== What the task requires ==
Below are lines of data, and only some are wanted. Please repeat exactly those from the line that has "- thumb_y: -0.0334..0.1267" through the line that has "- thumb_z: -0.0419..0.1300".

-- Data to process follows --

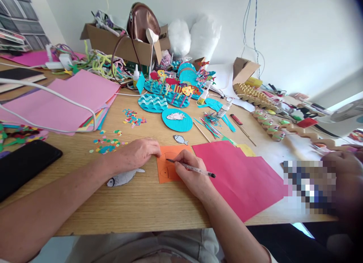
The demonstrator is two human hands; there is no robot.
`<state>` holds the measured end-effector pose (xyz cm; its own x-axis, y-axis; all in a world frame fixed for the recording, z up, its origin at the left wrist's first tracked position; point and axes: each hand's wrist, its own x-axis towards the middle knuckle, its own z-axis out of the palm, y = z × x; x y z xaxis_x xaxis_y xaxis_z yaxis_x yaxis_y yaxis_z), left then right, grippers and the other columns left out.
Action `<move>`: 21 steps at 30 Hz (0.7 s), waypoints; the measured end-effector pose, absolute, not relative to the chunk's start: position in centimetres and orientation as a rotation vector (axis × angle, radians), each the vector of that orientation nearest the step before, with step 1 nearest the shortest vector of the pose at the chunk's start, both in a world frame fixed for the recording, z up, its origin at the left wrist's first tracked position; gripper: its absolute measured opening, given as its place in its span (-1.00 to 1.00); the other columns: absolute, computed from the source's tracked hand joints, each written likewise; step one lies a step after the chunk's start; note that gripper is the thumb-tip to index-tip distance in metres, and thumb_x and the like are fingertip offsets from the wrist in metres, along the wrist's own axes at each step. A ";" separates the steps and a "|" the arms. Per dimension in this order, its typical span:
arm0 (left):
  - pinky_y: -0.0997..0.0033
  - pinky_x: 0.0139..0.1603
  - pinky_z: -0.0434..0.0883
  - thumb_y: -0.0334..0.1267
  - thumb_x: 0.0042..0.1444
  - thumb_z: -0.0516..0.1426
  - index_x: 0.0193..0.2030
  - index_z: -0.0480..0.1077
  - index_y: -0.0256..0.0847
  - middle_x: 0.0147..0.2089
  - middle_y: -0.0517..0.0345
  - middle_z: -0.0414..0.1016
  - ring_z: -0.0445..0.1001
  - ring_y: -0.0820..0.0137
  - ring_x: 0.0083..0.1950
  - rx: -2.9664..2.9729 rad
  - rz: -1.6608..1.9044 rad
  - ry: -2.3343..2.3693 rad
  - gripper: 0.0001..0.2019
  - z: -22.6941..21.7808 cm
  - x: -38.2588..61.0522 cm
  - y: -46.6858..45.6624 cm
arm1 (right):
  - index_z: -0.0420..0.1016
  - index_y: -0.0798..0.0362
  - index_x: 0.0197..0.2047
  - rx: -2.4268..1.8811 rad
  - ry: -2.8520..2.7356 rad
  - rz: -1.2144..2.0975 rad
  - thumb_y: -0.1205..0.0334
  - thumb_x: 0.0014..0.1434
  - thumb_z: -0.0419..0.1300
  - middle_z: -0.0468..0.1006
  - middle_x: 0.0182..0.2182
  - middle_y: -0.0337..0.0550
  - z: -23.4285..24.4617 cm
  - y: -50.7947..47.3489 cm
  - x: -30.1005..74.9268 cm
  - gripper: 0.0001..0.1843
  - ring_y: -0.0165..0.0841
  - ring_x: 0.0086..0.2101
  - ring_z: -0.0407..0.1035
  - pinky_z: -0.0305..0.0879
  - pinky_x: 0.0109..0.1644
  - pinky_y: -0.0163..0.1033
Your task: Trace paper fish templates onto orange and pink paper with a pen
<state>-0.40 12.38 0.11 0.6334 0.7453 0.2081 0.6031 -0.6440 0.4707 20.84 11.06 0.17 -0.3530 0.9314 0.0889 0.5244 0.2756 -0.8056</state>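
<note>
My right hand [190, 168] is closed around a pen [198, 170], its tip resting on a small orange paper [163, 176]. Dark outlines of a fish are drawn on that paper. At the paper's upper left edge lies my left hand [144, 151], its fingers curled down together; whether they pinch anything is hidden. Under the left wrist, a grey paper fish [124, 178] is partly covered. Just beyond the orange sheet lies a smaller paper fish [180, 139], and past it a blue oval [184, 123] carries a pale fish cutout [175, 116].
Red paper [241, 176] lies to the right, pink sheets [65, 100] and a black phone [34, 164] to the left. Paper dots [106, 145], glue bottles [224, 108] and finished fish crafts [167, 87] spread behind. Another person's hand [343, 168] is at far right.
</note>
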 end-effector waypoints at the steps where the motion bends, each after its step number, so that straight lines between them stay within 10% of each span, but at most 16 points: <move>1: 0.44 -0.09 0.29 -0.62 0.05 -0.13 -0.24 0.44 -0.25 -0.19 0.12 0.45 0.39 0.41 -0.13 2.501 0.546 1.078 -0.62 0.1 -0.4 12.4 | 0.26 0.02 -0.48 -1.301 -1.985 0.939 0.35 -0.04 0.01 0.24 -0.67 -0.39 0.2 11.0 20.9 -0.94 -0.50 -0.63 0.08 -0.05 -0.57 -0.38; 21: 0.45 -0.10 0.29 -0.65 -0.01 -0.13 -0.26 0.44 -0.24 -0.19 0.14 0.46 0.39 0.41 -0.13 2.531 0.550 1.093 -0.60 -0.1 -0.5 12.4 | 0.25 0.02 -0.52 -1.299 -1.995 0.952 0.38 -0.09 0.00 0.24 -0.69 -0.39 0.7 11.0 20.9 -0.92 -0.50 -0.63 0.10 -0.04 -0.57 -0.38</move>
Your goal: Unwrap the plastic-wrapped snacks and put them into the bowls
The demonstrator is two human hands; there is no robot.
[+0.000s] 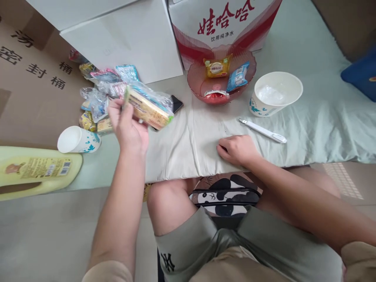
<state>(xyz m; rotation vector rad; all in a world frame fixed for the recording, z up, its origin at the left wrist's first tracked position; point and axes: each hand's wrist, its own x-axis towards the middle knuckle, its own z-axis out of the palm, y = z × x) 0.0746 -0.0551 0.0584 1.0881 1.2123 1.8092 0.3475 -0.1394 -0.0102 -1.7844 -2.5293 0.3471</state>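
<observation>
My left hand (pixel 129 127) is closed on a packet of crackers (pixel 148 109) in a clear wrapper, held tilted above the cloth. Behind that packet, a pile of wrapped snacks (pixel 107 88) lies against the boxes. A dark phone (pixel 177 104) is partly hidden by the packet. My right hand (pixel 238 149) rests on the cloth near the table's front edge, its fingers curled in with nothing seen in them. Just beyond it lies a white utility knife (pixel 263 130). A pink glass bowl (pixel 199 84) holds a few wrapped snacks, including a yellow packet (pixel 217 67) and a blue packet (pixel 238 76).
A paper cup (pixel 289 88) with clear plastic inside stands right of the bowl. Another paper cup (pixel 88 141) lies tipped at left, beside a pale yellow jug (pixel 38 170). White boxes (pixel 123 43) and a red-and-white carton (pixel 220 23) line the back.
</observation>
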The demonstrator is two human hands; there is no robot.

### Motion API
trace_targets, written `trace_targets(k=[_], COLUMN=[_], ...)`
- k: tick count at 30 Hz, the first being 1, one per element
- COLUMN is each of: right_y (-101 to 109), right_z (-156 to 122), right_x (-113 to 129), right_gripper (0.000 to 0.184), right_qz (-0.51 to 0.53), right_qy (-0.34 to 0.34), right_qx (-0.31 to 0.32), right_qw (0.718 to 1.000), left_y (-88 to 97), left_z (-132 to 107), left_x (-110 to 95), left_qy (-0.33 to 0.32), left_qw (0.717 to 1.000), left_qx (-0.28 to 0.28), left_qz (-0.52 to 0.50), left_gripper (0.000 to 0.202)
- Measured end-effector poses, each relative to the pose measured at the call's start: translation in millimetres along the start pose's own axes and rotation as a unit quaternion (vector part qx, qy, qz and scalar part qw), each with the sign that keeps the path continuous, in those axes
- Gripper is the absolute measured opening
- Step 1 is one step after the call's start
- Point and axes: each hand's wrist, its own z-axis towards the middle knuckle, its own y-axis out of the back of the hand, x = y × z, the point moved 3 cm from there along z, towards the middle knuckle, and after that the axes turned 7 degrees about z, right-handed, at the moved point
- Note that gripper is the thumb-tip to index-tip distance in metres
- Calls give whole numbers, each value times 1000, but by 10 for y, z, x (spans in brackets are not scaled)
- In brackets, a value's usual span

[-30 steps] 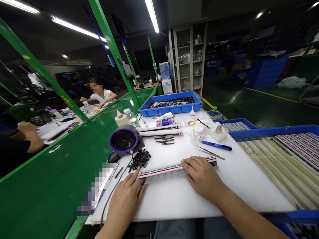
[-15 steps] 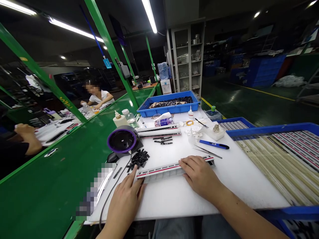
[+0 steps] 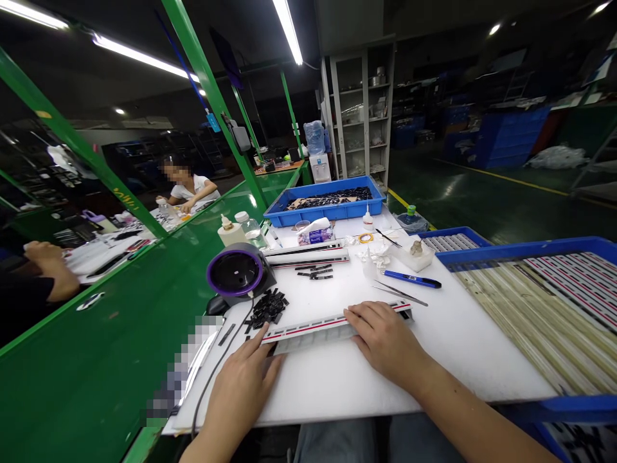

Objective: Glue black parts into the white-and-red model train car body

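Note:
A long white model train car shell (image 3: 308,329) with a red stripe and a row of windows lies tilted on the white work board. My left hand (image 3: 245,378) grips its left end, index finger along the top edge and thumb low by the open end. Near the right end, my right hand (image 3: 383,334) is closed over the shell, with fingers on top and the thumb on the near side. A heap of small black parts (image 3: 268,310) lies just beyond my left hand. Tweezers (image 3: 402,294) and a blue pen-like tool (image 3: 412,279) rest beyond my right hand.
A round purple-rimmed fan-like device (image 3: 236,273) stands at left, its cable running toward me. Further back are more train shells (image 3: 308,258), bottles (image 3: 250,228) and a blue tray (image 3: 328,209) of black parts. A blue crate (image 3: 569,247) holds striped shells at right. Two people sit at left.
The left end of the shell has shifted slightly left, and my left hand now sits closer around it. My right hand stays on the shell with hardly any movement.

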Motion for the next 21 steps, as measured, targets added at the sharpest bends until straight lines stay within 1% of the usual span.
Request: trace_targets(k=[3,5,11,15,17,19,20,21], right_y=[2,3,12,76,152,258,309,349], right_z=[-6,-7,-5,-26,0,88,156,235], right_x=[-2,-8,2,44,8,-129,-240,-375], right_gripper=[46,45,42,38,36,35,35,36], right_qz=[0,4,20,46,70,95,105,114], right_qy=[-2,-3,-7,-4,-10,-55,-98,-156], right_qx=[-6,-8,-6,-13,-35,-87,-118,-142], right_qw=[1000,1000,1000,999,997,990,982,971], left_y=[-13,-19,-23,-53,-85,-112,-122,-129], left_z=[16,32,59,29,16,11,10,9], left_x=[20,32,62,76,89,106,115,123], left_qy=[9,2,-22,-34,-45,-56,-61,-66], left_qw=[1000,1000,1000,999,999,996,995,993], left_qx=[-10,-14,6,-10,-29,-62,-78,-92], left_qz=[-8,-7,4,6,-1,-11,-17,-22], left_gripper=[33,34,39,36,35,35,34,34])
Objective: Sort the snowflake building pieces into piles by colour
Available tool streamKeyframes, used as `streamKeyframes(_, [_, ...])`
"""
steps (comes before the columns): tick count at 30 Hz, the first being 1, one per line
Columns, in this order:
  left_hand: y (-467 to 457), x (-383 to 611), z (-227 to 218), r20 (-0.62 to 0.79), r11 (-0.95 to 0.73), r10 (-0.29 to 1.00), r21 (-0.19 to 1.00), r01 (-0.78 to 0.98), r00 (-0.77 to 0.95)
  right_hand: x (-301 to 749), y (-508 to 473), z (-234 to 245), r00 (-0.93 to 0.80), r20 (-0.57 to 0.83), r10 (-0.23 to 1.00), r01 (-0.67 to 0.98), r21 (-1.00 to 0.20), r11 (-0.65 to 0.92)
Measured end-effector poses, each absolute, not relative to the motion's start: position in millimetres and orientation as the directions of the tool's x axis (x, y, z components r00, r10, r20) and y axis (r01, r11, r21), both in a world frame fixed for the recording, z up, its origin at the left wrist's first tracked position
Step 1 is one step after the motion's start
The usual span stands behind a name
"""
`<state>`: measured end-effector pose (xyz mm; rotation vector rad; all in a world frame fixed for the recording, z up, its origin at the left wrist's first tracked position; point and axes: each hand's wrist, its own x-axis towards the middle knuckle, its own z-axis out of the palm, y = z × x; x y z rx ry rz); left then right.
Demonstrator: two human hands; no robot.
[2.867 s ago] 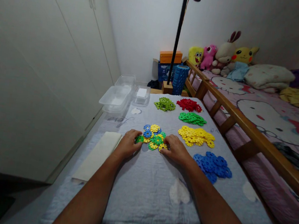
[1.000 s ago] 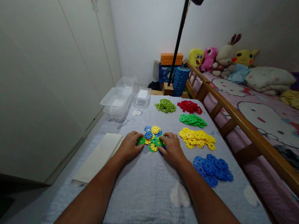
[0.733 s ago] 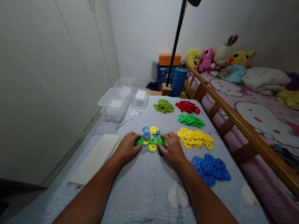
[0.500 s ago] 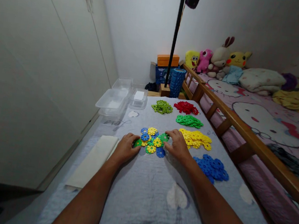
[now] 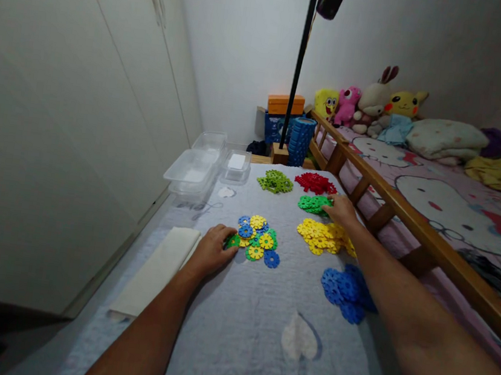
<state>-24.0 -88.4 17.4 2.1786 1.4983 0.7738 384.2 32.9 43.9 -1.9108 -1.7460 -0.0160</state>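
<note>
On the cloth-covered table lies a mixed cluster of blue, yellow and green plastic snowflake discs (image 5: 255, 253), flat and overlapping. My left hand (image 5: 214, 249) is at the cluster's left edge, its thumb and fingers curled around a green snowflake disc (image 5: 233, 242). Farther off to the right, my right hand (image 5: 341, 211) reaches the pile of green snowflake discs (image 5: 312, 205). Its thumb and fingers are parted at the right end of that pile, and no lifted disc shows in them. Under the right forearm are yellow snowflake discs (image 5: 320, 235) and blue snowflake discs (image 5: 343, 287), partly covered.
Lime-green pieces (image 5: 275, 181) and red pieces (image 5: 315, 182) lie toward the back. Clear plastic containers (image 5: 192, 167) stand back left, a folded cream cloth (image 5: 155, 276) at the left. A black pole (image 5: 298, 65) rises behind; a wooden bed rail (image 5: 404, 221) borders the right.
My right hand has left the mixed cluster and moved away and to the right, to the green pile. My left hand stays at the cluster's left edge. The view has shifted slightly.
</note>
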Motion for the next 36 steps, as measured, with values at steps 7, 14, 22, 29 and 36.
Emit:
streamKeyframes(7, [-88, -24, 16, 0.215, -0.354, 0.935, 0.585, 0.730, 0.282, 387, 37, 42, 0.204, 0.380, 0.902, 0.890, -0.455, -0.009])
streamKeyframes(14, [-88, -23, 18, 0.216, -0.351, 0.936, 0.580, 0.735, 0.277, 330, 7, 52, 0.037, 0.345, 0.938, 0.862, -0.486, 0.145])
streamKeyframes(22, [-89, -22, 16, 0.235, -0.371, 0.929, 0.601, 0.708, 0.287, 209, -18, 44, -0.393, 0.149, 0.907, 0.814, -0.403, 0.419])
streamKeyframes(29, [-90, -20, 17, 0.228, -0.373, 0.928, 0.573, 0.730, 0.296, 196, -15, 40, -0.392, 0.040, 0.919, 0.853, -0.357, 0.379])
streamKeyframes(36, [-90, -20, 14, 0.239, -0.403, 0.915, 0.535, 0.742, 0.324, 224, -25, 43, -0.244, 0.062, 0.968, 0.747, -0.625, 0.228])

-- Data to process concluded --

== Answer to the exercise ==
  - thumb_y: -0.0334..0.1267
  - thumb_x: 0.0042..0.1444
  - thumb_z: -0.0516..0.1426
  - index_x: 0.0193..0.2030
  - index_z: -0.0480..0.1077
  - index_y: -0.0256..0.0847
  - middle_x: 0.0147..0.2089
  - middle_y: -0.0517..0.0345
  - middle_z: -0.0414..0.1016
  - ring_z: -0.0445..0.1001
  - ring_y: -0.0820..0.0137
  - ring_x: 0.0083..0.1950
  - rx: -2.9664..2.9729 rad
  - rz: -1.6608..1.9044 rad
  - ry: -2.3343..2.3693 rad
  - gripper: 0.0001..0.2019
  - z: -22.6941..21.7808 cm
  - x: -38.2588..61.0522 cm
  - y: -46.6858..45.6624 cm
arm1 (right):
  - index_z: -0.0420..0.1016
  - index_y: -0.0798..0.0362
  - index_x: 0.0197..0.2047
  - rx: -2.4268..1.8811 rad
  - ry: -2.8520..2.7356 rad
  - rz: -1.2144..2.0975 rad
  - thumb_y: -0.1205..0.0334
  - thumb_x: 0.0014..0.1434
  - thumb_z: -0.0419..0.1300

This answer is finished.